Direct Unsubsidized Loan
This is similar to the subsidized loan program with one big exception: The government doesn’t pay the interest while the student is in school or during the six-month grace period afterward. If a student or his/her parents doesn’t pay the interest during these times, it will be added to the principal of the loan.
This is a loan taken out by parents for their child’s college education, or by graduate students. It is not subsidized by the federal government, so interest that accrues during the college years will be added to the principal if it isn’t paid while the student is in school.
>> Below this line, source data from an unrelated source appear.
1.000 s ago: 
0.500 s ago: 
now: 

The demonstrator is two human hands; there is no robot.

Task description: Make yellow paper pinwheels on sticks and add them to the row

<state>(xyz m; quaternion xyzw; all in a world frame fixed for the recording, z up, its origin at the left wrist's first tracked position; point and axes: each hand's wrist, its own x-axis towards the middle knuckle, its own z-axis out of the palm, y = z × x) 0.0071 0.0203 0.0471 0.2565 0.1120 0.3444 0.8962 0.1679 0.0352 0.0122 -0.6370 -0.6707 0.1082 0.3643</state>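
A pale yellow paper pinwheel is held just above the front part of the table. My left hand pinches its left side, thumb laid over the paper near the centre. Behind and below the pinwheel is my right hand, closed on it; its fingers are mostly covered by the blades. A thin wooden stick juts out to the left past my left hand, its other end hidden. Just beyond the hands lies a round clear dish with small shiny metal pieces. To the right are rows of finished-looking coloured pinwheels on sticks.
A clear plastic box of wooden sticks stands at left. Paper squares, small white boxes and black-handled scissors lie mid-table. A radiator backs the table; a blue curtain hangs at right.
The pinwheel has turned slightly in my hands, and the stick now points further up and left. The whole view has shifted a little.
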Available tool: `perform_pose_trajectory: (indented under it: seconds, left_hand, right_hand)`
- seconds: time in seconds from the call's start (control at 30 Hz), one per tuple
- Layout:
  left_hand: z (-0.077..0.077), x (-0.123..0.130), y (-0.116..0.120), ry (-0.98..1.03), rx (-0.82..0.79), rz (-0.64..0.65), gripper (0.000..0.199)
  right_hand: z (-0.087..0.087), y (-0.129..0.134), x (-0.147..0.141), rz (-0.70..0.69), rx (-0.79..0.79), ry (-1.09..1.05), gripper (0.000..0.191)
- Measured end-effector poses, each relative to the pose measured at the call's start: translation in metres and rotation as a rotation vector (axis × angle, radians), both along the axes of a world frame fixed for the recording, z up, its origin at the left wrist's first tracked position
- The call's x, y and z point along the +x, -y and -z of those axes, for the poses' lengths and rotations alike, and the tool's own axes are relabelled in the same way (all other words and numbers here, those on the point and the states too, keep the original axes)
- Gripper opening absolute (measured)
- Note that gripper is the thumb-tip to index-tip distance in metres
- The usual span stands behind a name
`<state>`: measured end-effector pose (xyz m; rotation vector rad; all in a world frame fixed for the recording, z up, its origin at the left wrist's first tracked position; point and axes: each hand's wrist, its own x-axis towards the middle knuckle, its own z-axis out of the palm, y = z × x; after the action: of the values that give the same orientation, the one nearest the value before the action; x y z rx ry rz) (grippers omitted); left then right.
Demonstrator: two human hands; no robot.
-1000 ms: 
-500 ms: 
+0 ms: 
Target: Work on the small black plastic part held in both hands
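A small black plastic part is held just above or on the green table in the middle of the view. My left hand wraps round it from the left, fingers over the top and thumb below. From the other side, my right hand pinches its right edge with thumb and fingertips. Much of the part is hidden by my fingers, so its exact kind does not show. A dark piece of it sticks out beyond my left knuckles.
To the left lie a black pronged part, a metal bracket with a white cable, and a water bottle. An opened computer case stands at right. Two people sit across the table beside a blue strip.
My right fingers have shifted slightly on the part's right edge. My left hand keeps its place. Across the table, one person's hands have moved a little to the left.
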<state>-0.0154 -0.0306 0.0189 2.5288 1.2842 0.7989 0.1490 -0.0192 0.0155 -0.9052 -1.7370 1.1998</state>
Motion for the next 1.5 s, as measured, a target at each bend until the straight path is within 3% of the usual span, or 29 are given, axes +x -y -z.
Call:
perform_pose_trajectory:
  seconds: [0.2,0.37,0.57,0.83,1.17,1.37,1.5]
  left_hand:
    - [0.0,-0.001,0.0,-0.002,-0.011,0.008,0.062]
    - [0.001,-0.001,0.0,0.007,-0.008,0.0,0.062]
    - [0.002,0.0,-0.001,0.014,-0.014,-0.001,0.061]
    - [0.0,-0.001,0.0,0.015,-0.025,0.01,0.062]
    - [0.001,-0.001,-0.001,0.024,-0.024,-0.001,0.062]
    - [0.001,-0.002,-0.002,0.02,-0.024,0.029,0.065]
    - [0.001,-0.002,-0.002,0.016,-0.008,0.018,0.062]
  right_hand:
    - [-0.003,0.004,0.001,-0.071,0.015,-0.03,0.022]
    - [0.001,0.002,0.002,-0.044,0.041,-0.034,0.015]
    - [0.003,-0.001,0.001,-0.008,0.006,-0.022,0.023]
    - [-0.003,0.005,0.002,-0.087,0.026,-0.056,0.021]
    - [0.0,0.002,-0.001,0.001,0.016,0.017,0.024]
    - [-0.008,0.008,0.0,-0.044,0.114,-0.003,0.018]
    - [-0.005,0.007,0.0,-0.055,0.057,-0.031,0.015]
Teacher Education Access for College and Higher Education (TEACH) Grant
Students training to become teachers can qualify for this grant—up to $4,000 per year (as of 2019)—even if they don’t meet need-based criteria. It doesn’t have to be repaid. To qualify, you must take certain classes and, within eight years of graduation, you have to work for at least four years in an elementary or secondary school, or an educational service agency that serves low-income families.
The Bottom Line
Whichever type of grants or loans you hope to get, it’s critical that you complete the FAFSA application online as soon after October 1st each year as possible. Many schools and some states have a limited pool of grants and loans, which are awarded on a first-come, first-served basis. You now can use an earlier year's taxes on the application, so you no longer have to wait for the current tax year or amend your application with current-year tax information after taxes are filed.
Also, be sure to put something in every line of the application, even if it is just a zero. If you miss a line, the application could be returned to you. After you have fixed the errors and resubmitted the application, you go to the bottom of the pile.
If your family has circumstances not addressed on the FAFSA that have affected your available funds for school—exorbitant medical expenses, for example, or a job loss—be sure to submit a statement about that, too.